One could say that “green eggs and ham” are, in marketing terms, “the new thing,” an innocuous twist on an age-old idea, and that Sam is simply selling something old in a new package. Seuss expands on the theme of the evils of marketing and the gullibility of the masses in The Sneetches (and includes marketing’s impact on the environment in The Lorax).
It’s worth noting, however, that Sam “sells” nothing to the protagonist. No money changes hands; he’s giving it away for free. This indicates to me that Sam is well aware of green eggs and ham’s powerfully addictive properties, which are borne out in the final passages as the protagonist becomes a hopeless, enslaved green-eggs-and-ham addict. This suggests that perhaps Green Eggs and Ham owes more to Burroughs than to Beckett or McLuhan (or Ogilvy).
You’ve read, I presume, Dr. Seuss goes to war?
I have.
Would you be racist and try to take over the world in a box? on a train?

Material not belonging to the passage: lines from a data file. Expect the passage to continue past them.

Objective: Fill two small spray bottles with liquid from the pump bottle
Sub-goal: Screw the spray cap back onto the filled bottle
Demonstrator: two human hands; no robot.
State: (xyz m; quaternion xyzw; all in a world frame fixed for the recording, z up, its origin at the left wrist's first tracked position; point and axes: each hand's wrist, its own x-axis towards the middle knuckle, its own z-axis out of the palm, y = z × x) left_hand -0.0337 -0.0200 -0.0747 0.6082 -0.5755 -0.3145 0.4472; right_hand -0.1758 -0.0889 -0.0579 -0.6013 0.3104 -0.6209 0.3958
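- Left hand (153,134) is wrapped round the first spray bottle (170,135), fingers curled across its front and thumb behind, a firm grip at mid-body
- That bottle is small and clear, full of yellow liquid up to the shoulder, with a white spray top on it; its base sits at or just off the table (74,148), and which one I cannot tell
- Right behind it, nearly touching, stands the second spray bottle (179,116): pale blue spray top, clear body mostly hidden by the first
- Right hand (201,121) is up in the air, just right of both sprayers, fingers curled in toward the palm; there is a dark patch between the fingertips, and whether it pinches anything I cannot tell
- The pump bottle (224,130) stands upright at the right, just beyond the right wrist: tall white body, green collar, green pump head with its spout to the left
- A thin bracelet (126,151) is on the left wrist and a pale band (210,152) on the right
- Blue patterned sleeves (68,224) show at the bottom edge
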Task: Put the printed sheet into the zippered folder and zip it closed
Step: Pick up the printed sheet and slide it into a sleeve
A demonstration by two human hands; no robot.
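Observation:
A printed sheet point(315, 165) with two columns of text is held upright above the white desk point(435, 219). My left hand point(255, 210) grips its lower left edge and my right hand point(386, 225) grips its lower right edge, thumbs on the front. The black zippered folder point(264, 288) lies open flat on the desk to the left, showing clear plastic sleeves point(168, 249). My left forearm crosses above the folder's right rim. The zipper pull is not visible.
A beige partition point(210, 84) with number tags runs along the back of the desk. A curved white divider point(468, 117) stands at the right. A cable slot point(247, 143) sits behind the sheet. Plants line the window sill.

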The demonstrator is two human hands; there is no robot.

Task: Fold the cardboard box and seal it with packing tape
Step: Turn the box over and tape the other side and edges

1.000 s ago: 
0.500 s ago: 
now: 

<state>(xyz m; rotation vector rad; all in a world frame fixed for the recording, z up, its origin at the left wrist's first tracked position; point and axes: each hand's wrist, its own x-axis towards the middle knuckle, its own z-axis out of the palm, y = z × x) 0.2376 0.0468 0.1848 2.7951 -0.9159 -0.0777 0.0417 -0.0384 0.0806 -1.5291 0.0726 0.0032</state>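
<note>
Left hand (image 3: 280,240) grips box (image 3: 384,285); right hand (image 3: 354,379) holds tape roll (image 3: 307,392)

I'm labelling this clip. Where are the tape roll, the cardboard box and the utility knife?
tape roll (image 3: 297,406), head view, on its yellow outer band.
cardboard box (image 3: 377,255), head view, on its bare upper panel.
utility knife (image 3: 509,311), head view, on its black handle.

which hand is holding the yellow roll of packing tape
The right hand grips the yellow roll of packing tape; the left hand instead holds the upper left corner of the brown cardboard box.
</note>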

Or with (the symbol of Satan) a goat?
Does the unnamed protagnist actually like green eggs and ham, but he just didn’t know it? Or has Sam-I-Am brainwashed him into liking it? Seems like those would result in totally different morals, namely “don’t knock it ’til you try it” vs. “if at first you don’t succeed, try and try again”.
If you ask me, the protagonist could not “know” that he likes green eggs and ham because there is no such thing as green eggs and ham. The thing that Sam wants the protagonist to try is at best a surreal absurdism and at worst a dangerous drug leading to madness, poverty and destruction. Or perhaps its merely a symbol of some “new” idea or mode of thought, like “no taxation without representation” or “the death of God.”
Stupid last line
Very enjoyable read…until the last line. “The day after it will be Nazism.”??!? Love the blog, though.
Re: Stupid last line
Well, the whole thing is meant to be tongue-in-cheek but the Nazis certainly capitalized on the masses’ capacity for being hypnotized by hype and the promise of a strong identity. Ask Leonard Zelig.
Returning from jail to find a younger brother eating green eggs and ham. American History Green.
Many years ago, probably during the early years of the Clinton administration, I was in a room somewhere with you and some other people and the subject of Dr. Seuss came up. And if memory serves you said something to the effect that “someday” you would write your “annotated Dr. Seuss.” Thank you for being a man of your word.
Anonymous seems to think that invoking Nazism in an essay about Dr. Seuss is completely out of left field. In fact World War II was the defining event of Theodor Geisel’s life and his writings are consistently informed by a vigilant opposition to complacency, groupthink and any and all encroachments on liberty. The post’s last sentence isn’t that bizarre.
It’s funny — this post started as a joke (my own Sam just read Green Eggs and Ham, by himself, for the first time the other day) but then, the more I thought about it, the more the echoes and parallels started to fall into place and a book I had thought of as extraordinarily simple suddenly became not so at all.
The same conversation where I said that I would one day write an annotated Dr. Seuss is probably where I also said that, in my opinion, Seuss should have won the Nobel prize for literature.